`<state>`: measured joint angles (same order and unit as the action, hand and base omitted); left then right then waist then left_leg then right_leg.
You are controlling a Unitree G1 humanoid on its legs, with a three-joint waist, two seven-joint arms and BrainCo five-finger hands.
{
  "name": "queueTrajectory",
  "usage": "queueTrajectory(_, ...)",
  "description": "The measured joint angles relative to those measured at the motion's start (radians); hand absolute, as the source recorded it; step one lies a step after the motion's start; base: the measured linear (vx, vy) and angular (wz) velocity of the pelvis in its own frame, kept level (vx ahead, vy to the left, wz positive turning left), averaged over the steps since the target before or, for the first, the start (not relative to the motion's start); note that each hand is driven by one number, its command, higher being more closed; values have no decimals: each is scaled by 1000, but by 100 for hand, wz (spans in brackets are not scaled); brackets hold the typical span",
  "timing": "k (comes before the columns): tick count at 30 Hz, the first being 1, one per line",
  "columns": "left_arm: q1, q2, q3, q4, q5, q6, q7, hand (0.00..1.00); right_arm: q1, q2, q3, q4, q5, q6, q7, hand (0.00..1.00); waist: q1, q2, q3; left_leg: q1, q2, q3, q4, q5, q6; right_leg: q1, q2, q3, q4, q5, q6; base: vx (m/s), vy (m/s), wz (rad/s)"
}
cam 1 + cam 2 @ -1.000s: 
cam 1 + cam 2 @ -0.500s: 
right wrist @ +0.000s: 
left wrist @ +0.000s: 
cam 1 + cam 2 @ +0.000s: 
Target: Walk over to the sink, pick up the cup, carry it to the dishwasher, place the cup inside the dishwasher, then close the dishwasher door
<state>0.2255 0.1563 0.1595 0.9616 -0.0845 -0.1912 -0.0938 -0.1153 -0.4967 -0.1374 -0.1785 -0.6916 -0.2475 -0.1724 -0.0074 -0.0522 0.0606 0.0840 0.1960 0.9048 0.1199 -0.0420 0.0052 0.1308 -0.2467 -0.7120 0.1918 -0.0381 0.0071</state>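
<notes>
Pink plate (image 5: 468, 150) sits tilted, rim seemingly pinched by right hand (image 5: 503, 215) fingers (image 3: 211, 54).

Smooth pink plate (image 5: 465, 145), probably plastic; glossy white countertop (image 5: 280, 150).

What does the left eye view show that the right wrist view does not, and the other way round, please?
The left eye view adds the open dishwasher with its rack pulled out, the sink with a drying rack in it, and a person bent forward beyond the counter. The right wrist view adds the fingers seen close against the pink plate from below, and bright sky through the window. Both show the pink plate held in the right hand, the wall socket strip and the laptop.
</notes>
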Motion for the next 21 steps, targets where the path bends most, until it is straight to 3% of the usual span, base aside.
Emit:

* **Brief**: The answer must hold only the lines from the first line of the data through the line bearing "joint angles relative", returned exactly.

* **Response below**:
`<state>`: measured joint angles (same order and unit as the action, hand and base omitted); left then right then waist then left_leg then right_leg.
You are controlling a Unitree G1 humanoid on its legs, with a three-joint waist, two seven-joint arms and BrainCo five-finger hands.
{
  "name": "queueTrajectory",
  "usage": "queueTrajectory(_, ...)",
  "description": "The measured joint angles relative to those measured at the motion's start (radians); hand absolute, as the source recorded it; step one lies a step after the motion's start; base: the measured linear (vx, vy) and angular (wz) velocity of the pelvis in its own frame, kept level (vx ahead, vy to the left, wz positive turning left), averaged over the steps since the target before or, for the first, the start (not relative to the motion's start); note that each hand is driven by one number, its command, higher being more closed; values have no decimals: each is scaled by 1000, but by 100 for hand, wz (spans in brackets are not scaled); brackets hold the typical span",

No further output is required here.